My prayer prepared my heart to be open to another person and the circumstances made the interaction even more striking due to Great Clips TV... Thanks to my friend Jon Chiu in Virginia for constantly reminding me to share the love of Christ in practical ways, even in the seat of a hair cutting place.
Sunday, January 29, 2006
Today is Chinese New Year - the year of the dog.
I was born in 1976 in the year of the Dragon. I am half-Chinese. My dad is first generation Chinese. My mom is a mixture of Welsh and German. I see myself as more a mixture of and tension between traditional Chinese and western American cultures.

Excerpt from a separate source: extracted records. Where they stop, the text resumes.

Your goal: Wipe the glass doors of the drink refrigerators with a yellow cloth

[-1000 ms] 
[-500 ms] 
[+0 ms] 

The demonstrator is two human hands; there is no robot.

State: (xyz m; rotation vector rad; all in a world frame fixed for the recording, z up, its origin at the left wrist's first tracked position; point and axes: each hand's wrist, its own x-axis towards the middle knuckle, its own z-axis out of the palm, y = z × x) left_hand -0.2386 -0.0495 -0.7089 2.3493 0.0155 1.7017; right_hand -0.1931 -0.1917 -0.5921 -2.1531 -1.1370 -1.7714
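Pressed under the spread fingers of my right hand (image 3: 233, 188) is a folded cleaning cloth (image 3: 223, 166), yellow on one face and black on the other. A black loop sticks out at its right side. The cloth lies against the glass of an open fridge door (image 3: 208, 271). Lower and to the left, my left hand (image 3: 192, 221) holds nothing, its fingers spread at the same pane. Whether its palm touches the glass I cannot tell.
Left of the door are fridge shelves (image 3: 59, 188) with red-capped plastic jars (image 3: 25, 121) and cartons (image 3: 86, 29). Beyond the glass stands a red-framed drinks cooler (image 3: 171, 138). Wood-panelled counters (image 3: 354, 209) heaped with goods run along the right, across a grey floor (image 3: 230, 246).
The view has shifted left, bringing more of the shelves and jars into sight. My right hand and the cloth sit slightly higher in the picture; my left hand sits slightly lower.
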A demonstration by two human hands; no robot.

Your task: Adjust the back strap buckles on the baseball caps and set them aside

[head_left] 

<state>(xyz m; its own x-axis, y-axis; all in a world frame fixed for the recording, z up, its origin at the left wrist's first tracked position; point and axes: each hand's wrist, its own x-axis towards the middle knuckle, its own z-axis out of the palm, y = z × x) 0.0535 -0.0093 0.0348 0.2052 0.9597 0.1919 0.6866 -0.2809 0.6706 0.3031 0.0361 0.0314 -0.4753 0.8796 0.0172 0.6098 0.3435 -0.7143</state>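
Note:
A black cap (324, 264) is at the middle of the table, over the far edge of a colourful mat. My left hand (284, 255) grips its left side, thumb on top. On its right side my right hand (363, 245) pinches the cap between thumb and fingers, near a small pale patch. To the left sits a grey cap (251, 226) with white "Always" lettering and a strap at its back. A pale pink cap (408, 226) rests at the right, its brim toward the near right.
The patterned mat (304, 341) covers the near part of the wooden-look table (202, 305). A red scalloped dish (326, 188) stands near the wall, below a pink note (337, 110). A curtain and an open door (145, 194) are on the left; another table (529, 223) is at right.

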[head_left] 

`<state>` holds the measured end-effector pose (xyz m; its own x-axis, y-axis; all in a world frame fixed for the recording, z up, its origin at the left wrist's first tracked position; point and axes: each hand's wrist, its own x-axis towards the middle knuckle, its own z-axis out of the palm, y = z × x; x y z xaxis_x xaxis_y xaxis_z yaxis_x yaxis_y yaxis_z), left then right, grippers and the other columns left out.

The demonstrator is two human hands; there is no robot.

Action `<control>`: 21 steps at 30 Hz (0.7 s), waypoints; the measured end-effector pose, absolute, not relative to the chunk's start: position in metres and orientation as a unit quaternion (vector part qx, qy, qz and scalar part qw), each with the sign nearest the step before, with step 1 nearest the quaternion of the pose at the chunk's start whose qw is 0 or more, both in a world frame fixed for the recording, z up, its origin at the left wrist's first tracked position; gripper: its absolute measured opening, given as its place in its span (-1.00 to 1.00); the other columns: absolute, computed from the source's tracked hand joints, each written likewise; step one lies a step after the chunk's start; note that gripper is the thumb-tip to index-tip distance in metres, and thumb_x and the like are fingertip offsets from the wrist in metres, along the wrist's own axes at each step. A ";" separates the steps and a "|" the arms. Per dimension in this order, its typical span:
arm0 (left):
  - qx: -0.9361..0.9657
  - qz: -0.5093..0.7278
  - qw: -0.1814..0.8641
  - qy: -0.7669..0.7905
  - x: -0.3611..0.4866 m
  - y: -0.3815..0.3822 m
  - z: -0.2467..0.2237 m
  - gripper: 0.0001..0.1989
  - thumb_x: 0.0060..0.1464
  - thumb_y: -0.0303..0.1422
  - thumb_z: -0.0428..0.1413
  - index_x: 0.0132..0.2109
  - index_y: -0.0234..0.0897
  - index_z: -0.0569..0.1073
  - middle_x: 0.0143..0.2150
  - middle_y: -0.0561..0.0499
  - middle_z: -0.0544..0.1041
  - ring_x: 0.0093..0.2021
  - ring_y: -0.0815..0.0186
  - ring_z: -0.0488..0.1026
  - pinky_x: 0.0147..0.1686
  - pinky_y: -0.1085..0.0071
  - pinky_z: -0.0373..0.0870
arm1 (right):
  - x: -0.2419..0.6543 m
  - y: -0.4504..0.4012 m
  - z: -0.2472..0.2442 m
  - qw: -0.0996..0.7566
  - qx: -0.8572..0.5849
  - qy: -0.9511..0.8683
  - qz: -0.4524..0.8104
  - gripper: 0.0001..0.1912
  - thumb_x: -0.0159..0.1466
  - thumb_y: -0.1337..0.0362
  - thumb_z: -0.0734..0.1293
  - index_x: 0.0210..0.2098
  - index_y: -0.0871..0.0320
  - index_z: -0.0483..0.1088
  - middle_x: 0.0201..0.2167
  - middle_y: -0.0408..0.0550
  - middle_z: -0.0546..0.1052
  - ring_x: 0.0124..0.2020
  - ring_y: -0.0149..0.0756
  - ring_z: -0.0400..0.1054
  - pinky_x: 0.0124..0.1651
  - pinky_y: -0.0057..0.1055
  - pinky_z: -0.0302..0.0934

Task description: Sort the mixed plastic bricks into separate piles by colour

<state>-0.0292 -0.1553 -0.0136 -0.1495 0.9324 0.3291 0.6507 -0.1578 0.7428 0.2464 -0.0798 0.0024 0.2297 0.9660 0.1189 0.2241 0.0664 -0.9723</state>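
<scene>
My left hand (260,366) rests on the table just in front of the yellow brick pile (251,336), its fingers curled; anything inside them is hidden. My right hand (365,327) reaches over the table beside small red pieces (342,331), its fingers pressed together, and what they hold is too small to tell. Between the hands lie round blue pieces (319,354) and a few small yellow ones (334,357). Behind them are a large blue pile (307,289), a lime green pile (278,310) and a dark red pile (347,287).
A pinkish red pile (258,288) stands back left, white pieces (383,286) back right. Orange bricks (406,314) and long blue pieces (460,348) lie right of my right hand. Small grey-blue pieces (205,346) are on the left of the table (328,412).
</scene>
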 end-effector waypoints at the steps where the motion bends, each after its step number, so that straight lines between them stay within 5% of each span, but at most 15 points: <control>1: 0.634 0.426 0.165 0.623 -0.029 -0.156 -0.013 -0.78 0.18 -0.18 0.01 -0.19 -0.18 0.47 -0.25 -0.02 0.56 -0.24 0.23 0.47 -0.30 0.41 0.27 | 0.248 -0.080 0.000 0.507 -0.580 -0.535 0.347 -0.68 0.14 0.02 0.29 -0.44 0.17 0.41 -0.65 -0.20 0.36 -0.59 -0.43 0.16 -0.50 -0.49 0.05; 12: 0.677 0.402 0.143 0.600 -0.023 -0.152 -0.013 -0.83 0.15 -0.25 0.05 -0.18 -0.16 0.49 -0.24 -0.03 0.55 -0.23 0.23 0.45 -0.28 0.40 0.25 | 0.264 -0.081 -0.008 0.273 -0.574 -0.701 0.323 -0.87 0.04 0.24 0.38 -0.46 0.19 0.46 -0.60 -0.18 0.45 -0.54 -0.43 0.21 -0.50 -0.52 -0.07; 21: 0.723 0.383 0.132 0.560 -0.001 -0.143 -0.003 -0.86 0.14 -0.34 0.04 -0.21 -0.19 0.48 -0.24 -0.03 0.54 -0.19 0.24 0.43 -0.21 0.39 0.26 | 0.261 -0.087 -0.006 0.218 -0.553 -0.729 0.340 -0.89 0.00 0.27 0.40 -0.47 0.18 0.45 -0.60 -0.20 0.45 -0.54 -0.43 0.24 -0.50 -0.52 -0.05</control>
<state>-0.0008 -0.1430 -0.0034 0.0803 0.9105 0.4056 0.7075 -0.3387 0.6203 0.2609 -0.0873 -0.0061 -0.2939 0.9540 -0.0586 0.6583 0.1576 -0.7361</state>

I rarely speak about my mixed background in a serious manner. I was raised in a mostly caucasian, upper middle class town where there were only 2 Chinese individuals in my graduating high school class. I remember numerous instances of being mocked due to my Chinese background. I decided early on to avoid that side of my background in order to fit into my surroundings. My dad recently told me how he didn't force me to go to Chinese school so that I wouldn't be singled out as Chinese. For him, having me fit into my environment was important to him. My friends nicknamed me "one-third" because I was good at math, horrible at ping-pong, and never took karate (I took tai-kwon doe for a year but I didn't tell anybody). I avoided using chop-sticks until I went to college and I often intentionally opened my eyes larger in order to hide my chinese facial expressions.
One more story is that I remember making fun of my friend Danny Chang because he was Chinese in order to set myself apart from him and to further establish my caucasian identity. I was wrong and I wish that I could locate Danny and his family in order to ask for their forgiveness. That is what happens when a child is confused about his ethnic identity in an environment where the majority is caucasian. There are more stories than I can even begin to recount.
This blog entry will mark the beginning of more open sharing about my mixed ethnic background has shaped my view of God and the world.
Sunday, January 22, 2006
Life is full ups and downs. Right now, I can go 'on record' that I am in the zone. God, family, friends, and everything are in the proper focus and I feel more alive now than I have in a long time. I continue to realize how much I need times of silence and solitude in order to renew my perspective. My trip to the Holy Cross Monastery this past Tues - Thurs provided that exact opportunity. I know that returning to classes tomorrow will most likely be the thing that will get me off track and out of focus but for now I am in the ZONE!